I export my “handout” document from Logos to Word and make another pass through the document. The nature of the document—only headings with fill-in-the-blank spaces means that there is not much content editing to do…but it is another opportunity to go through the material. When corrected, I make a PDF for storage and print copies for the Sunday bulletin.
The last step is to export from Logos to a PowerPoint file for our media people. After the file is rendered into the correct format—I review it (fifth pass through the material). Any edits to the slides at this point must be made to the original document in Logos and re-exported. Just this week I had to reformat something which required a re-do on this pass through the document. (FYI I am (obviously) doing the final edit of this blog, right now. I am making substantial changes to both format and content.)

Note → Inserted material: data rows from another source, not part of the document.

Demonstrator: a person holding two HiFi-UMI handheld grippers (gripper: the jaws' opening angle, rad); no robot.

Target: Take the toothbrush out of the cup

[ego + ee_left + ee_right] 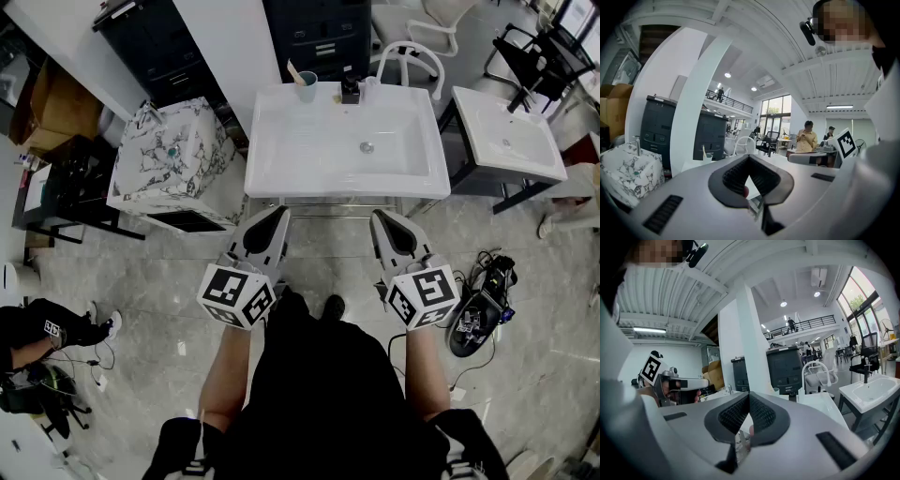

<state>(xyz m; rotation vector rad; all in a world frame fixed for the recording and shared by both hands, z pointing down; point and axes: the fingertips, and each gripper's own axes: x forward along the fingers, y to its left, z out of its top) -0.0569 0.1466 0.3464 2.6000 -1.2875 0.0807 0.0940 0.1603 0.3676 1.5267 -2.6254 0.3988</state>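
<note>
A white washbasin point(281, 159) stands on the grey tiled floor point(141, 281). On its back rim sit a pale cup point(306, 89) and, nearby, a small dark object point(350, 90).

No readable words, brands or numbers anywhere I can see. Only coded signs: black-and-white square markers on the left cube point(236, 295) of the left gripper point(278, 216) and on the right cube point(424, 297) of the right gripper point(379, 217). They are patterns only, no characters. One more small square marker point(52, 328) sits near the head view's left edge, on something dark, too small to make out.
</note>
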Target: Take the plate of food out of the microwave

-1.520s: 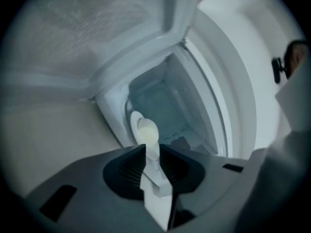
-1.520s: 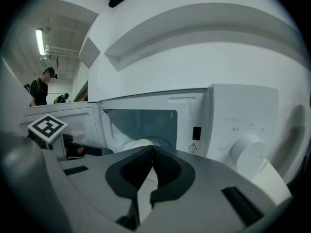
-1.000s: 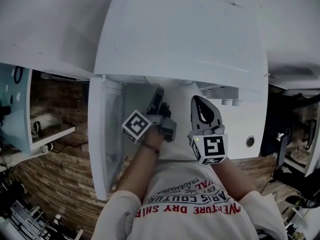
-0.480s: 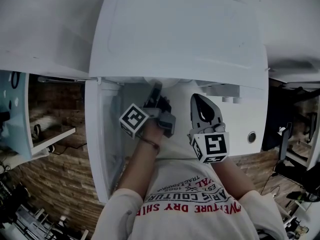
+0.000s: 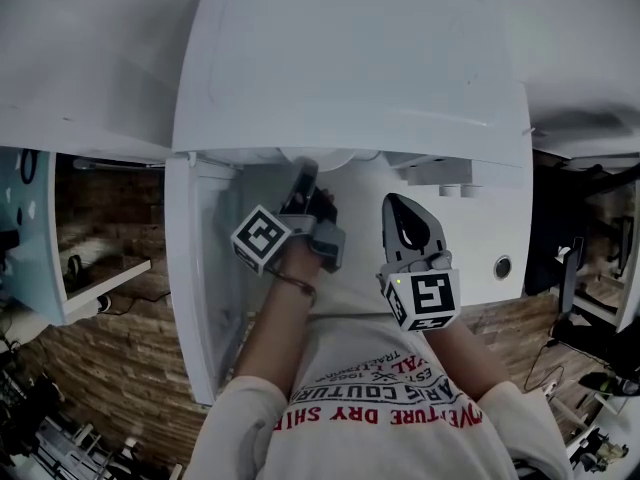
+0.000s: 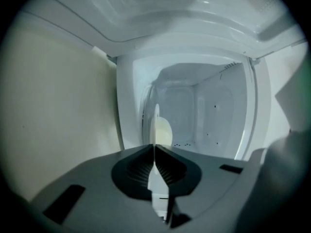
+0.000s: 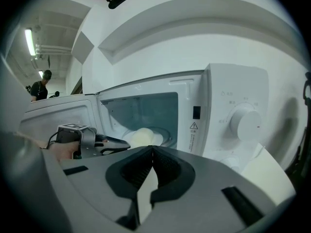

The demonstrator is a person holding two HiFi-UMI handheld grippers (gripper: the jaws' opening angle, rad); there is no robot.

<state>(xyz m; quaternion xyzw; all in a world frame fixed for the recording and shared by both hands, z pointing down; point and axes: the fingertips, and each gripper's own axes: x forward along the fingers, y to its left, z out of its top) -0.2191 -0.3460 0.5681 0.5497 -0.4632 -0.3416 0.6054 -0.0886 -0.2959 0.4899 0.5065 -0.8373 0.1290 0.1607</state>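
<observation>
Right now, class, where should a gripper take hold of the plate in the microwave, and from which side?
Grip the plate by its thin near rim, coming in through the open front of the microwave: the food leaves that edge bare. The left gripper is closing its jaws on it.

- The T-shirt was white and short-sleeved, with red and black lettering across the chest.
- A thin dark band circled the left wrist.
- The left gripper was grey, its cube marked black-and-white (jaws closing on the plate rim).
- The right gripper matched, with dark ribbed pads.
</observation>
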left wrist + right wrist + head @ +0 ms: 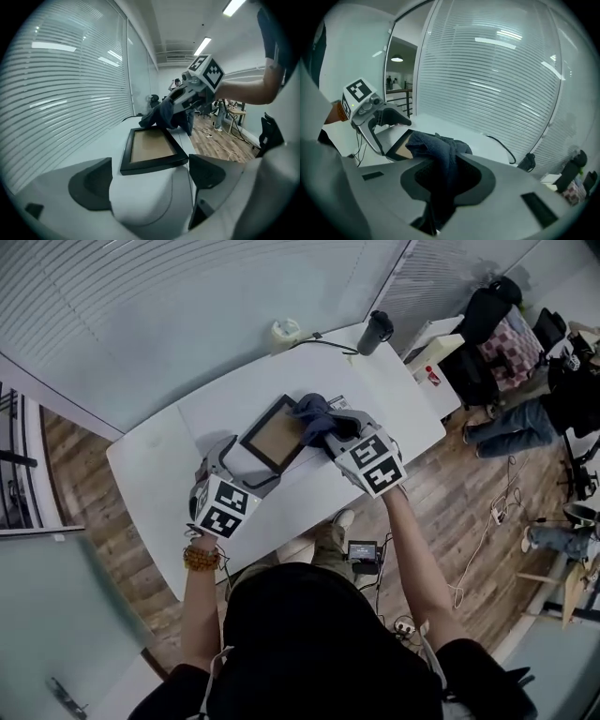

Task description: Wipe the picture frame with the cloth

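At the middle of the desk (159, 484): the picture frame (273, 437) lies flat and face up, set askew to the desk's edges.
The cloth (314, 413): dark blue, bunched on the frame's far end and touching it.
The right tongs (446, 174): clamped on the cloth, a tail of it hanging down between the jaws.
The left tongs (149, 174): spread wide at the frame's near end, pinching nothing; the frame's near edge lies just ahead of the jaws.
Risk: as I judge it, the frame could skid toward the desk's near edge once the cloth drags, since nothing pins it; the loose tail might snag a corner.
Far edge of the desk: a dark tumbler (375, 331), a pale roll-like thing (284, 332) and a cable (330, 346), all well apart from the frame.
In the way: nothing between cloth and frame.
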### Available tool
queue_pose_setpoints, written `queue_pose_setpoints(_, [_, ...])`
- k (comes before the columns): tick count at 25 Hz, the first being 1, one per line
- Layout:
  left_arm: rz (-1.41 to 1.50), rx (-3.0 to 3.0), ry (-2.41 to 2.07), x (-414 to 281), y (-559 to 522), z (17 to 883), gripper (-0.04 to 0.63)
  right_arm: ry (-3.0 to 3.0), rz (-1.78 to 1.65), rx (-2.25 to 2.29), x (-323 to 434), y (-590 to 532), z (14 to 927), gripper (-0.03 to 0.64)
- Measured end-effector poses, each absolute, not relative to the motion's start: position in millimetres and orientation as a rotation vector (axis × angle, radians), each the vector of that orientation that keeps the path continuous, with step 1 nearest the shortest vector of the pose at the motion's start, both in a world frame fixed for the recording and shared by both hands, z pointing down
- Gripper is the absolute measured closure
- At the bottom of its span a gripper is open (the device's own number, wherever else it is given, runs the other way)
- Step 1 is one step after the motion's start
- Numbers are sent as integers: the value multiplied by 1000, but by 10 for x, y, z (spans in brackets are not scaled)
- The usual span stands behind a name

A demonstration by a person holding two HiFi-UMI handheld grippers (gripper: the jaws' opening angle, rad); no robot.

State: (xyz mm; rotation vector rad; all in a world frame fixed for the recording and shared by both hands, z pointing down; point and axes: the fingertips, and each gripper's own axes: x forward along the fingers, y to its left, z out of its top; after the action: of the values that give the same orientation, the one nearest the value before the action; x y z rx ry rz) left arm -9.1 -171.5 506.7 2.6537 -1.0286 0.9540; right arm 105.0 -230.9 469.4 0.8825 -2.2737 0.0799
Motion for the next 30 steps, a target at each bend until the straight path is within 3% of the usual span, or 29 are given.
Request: queue_pose_setpoints(30, [1059,2666,-873,-33,-1705,5171,107,-2056,143,847,870,-2300,5075,569])
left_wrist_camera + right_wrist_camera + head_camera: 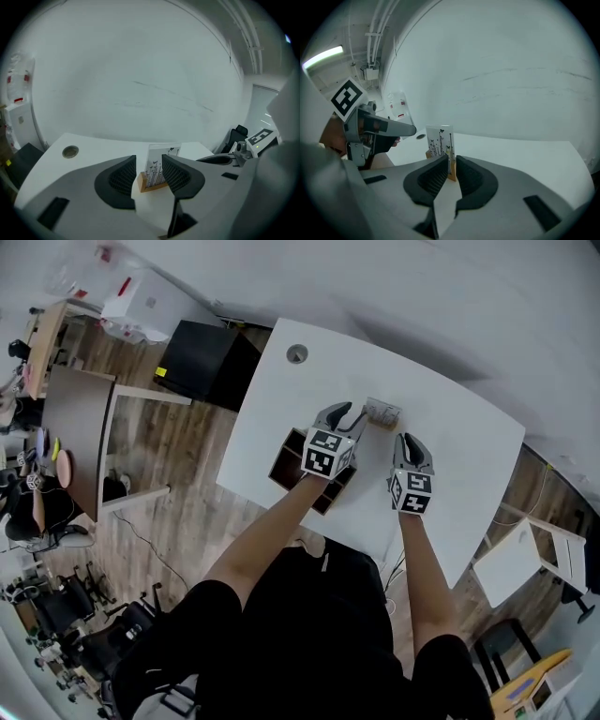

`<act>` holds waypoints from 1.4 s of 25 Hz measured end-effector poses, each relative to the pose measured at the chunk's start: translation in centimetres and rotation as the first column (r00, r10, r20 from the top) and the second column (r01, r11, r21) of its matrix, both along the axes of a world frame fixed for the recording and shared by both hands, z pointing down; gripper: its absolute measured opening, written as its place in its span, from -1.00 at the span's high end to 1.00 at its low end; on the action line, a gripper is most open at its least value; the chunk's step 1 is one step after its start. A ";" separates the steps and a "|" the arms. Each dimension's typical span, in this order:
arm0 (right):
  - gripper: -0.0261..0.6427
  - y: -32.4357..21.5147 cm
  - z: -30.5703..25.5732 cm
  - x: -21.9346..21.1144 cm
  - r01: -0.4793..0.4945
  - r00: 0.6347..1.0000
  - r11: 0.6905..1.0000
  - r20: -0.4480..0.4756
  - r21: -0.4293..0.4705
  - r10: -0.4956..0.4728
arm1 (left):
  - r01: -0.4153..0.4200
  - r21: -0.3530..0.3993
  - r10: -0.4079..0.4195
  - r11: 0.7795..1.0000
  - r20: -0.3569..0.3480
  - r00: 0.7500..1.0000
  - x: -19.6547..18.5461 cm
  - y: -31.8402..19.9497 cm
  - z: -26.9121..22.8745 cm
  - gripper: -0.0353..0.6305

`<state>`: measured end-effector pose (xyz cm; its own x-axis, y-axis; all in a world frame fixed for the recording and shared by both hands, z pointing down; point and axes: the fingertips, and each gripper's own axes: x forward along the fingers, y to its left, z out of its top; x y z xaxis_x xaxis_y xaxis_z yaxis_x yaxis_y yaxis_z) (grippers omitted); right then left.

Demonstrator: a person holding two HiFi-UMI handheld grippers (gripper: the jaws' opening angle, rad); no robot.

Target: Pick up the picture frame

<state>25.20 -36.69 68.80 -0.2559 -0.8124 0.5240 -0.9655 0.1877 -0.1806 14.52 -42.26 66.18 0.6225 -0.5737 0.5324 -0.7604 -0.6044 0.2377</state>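
The left fingers (123,180) stand well apart and press on nothing; the frame (164,151) shows upright through their gap, at the tips. The right fingers (476,180) leave only a narrow, empty slit, with the frame's wooden foot just ahead. The frame stands on the white surface (525,150), between the two pairs of fingers.
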 end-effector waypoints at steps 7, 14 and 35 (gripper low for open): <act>0.78 -1.3 2.2 0.0 0.008 1.000 0.999 0.002 -0.048 -0.008 | -0.084 -0.049 0.086 0.995 0.038 0.996 1.7 -1.4 1.1 0.37; 0.61 -2.4 4.0 -0.7 0.027 1.000 0.997 0.011 -0.072 -0.026 | -0.173 -0.124 0.181 0.977 0.061 0.982 2.1 -1.9 3.3 0.35; 0.64 -4.0 5.7 -1.2 -0.004 1.000 0.997 -0.028 -0.077 0.002 | -0.195 -0.366 0.267 0.910 0.157 0.951 2.6 -0.7 8.1 0.35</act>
<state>24.01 -40.70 74.45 -0.2375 -0.7704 0.5917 -0.9710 0.1711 -0.1670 17.16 -42.92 74.27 0.5757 -0.1865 0.7961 -0.6623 -0.6774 0.3202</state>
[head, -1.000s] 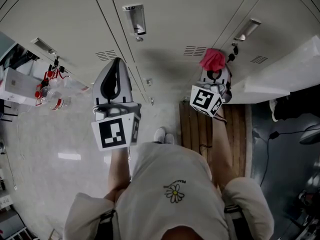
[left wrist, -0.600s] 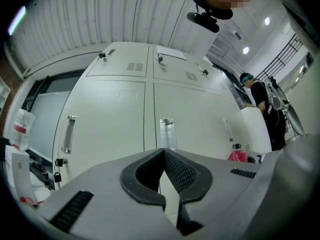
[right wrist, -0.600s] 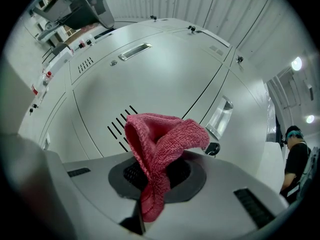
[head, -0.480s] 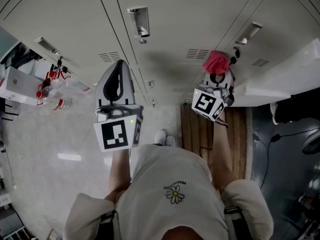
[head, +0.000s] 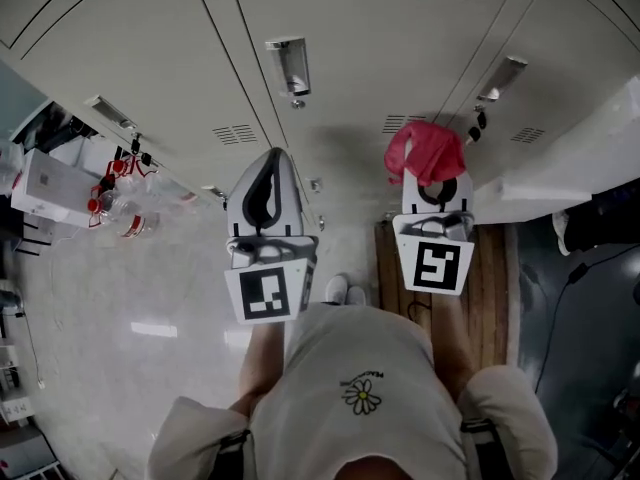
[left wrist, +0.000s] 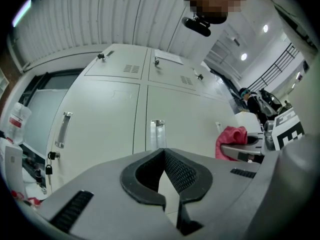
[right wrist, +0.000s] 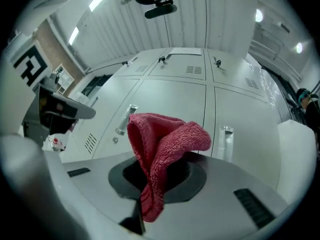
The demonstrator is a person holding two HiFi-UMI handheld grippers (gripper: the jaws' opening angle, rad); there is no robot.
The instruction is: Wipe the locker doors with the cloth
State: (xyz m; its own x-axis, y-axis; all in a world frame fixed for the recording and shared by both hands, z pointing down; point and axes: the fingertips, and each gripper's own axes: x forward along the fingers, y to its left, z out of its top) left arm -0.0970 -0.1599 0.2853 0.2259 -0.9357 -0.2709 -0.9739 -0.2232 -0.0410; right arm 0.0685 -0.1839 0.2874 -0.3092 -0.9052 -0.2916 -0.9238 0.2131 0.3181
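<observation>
I'm facing a bank of pale grey locker doors [head: 380,38] that fills the top of the head view. Below them lies a glossy light floor [head: 120,298], with a slatted wooden platform [head: 495,278] at its right side. The person's light shirt [head: 360,388] takes up the bottom of the head view, and the toes of light shoes [head: 345,290] peek out just ahead of it.

My left gripper [head: 270,158] is held up in front of the lockers. In the left gripper view its jaws meet at the tips [left wrist: 163,154] with nothing between them, only the hollow behind them showing the door beyond. A recessed metal handle [left wrist: 157,134] sits straight ahead of it.

My right gripper [head: 432,173] is raised beside the left one, a little apart, its marker cube [head: 438,263] turned toward the head camera. Its jaws are clamped on the red cloth [head: 425,151]. In the right gripper view the cloth [right wrist: 162,144] stands bunched and folded above the jaws, with one tail hanging down through the slot between them. It sits in front of a locker door, between two handles [right wrist: 125,119] [right wrist: 225,141]; I can't tell whether it touches the metal.

Smaller details: vent slots [head: 235,133] low on a door, and clear bottles with red caps [head: 120,203] clustered at the left beside the lockers.
</observation>
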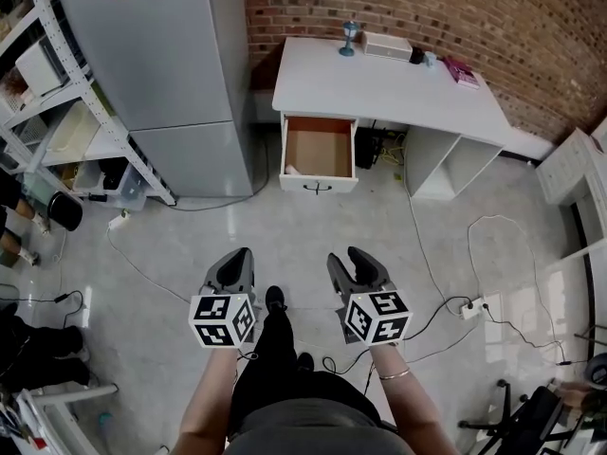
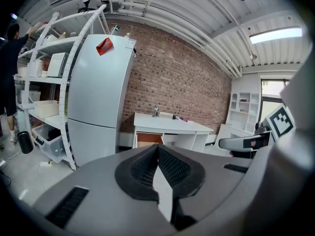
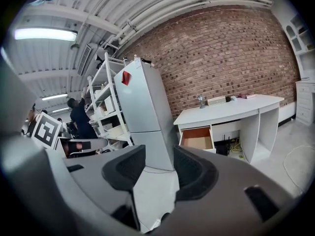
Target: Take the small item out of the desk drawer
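Shelf rack point(image 1: 66, 88): ahead of the left claw point(image 1: 237, 259) and out to its left, with boxes and bins on its levels. In the left gripper view a person point(image 2: 9, 68) stands at it.
Grey cabinet point(image 1: 161, 55): tall, just beside the rack and straight ahead of the left claw, against the brick wall point(image 1: 427, 8).
Left claw: clenched, its pads meeting at the tips with nothing between them. It is held low over the floor, well apart from the desk.
Drawer point(image 1: 319, 185): pulled open under the left end of the desk, ahead of both claws and roughly between their lines.
Small item point(image 1: 292, 170): a pale thing in the drawer's front left corner, too small to tell what it is. Neither claw is near it.
Right claw point(image 1: 344, 256): released, its jaws standing apart with only floor showing in the gap. It is level with the left claw and just beside it.
Desk point(image 1: 379, 88): white, ahead of the right claw and to its right, with a few small objects along the back edge.
Power strip point(image 1: 471, 306): on the floor right of the right claw, cables trailing from it.
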A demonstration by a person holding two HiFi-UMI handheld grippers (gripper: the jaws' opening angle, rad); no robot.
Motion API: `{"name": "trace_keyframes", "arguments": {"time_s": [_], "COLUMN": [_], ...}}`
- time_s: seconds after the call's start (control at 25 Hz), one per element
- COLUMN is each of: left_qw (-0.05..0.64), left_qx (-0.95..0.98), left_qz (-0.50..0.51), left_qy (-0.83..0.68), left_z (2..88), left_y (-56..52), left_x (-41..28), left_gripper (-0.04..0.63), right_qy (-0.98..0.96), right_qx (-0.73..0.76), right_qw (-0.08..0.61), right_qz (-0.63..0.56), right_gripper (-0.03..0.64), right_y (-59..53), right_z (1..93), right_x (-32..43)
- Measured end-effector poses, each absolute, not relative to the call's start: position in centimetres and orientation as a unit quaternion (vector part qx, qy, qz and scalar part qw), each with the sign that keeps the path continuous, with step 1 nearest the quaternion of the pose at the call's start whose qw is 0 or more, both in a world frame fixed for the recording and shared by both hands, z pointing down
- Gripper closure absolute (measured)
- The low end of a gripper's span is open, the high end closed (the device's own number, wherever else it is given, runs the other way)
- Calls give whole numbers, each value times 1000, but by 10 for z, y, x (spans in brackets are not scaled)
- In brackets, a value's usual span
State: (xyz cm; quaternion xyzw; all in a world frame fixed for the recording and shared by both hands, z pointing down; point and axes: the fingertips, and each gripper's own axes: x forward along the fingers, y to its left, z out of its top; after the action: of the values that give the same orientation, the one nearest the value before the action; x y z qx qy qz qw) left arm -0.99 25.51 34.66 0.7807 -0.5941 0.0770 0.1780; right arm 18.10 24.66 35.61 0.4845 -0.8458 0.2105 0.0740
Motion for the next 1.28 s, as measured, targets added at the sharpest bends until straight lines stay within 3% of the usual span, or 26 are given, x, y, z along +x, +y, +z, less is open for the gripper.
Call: {"name": "trace_keyframes", "arguments": {"time_s": [0.64,1.28], "left_qw": [195,225], "left_qx": [783,784], "left_qz": [85,90], "left_qy": [-585,-571], "left_z": [367,389], "left_y": [80,18], "left_x": [-74,-80], "left_gripper": [574,574], "right_qy": [-833,-823], "right_qx": [495,490], "right_qw": [110,161], "right_qz": [224,239], "right_gripper": [411,413], "right_y": [83,14], "right_z": [377,409], "right_x": [126,108]}}
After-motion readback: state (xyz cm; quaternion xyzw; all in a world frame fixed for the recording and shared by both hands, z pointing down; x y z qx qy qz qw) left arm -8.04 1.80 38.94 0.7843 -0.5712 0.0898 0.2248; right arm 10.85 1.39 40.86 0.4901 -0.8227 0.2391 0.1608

And I know some of you are thinking “How long does all of this take?” I begin a typical week with a substantial amount of work (backgrounds, exegetical difficulties, preliminary outlines) already complete. I try and work 2 hours Sunday afternoon and a full day on Monday. Unless there is a crisis that needs immediate attention, working at a diligent but not breakneck pace this is a hard day’s work. And it is the first thing I do during the week. Not the last. Not when it can be squeezed into an otherwise crowded schedule. First. When I’m fresh, alert, and focused. First thing, every week. None of what I have said about slowing down, none of these skills will help if you do not make preaching your priority. Slowing down is primarily an outcome of prioritizing the ministry of the Word to which we are called.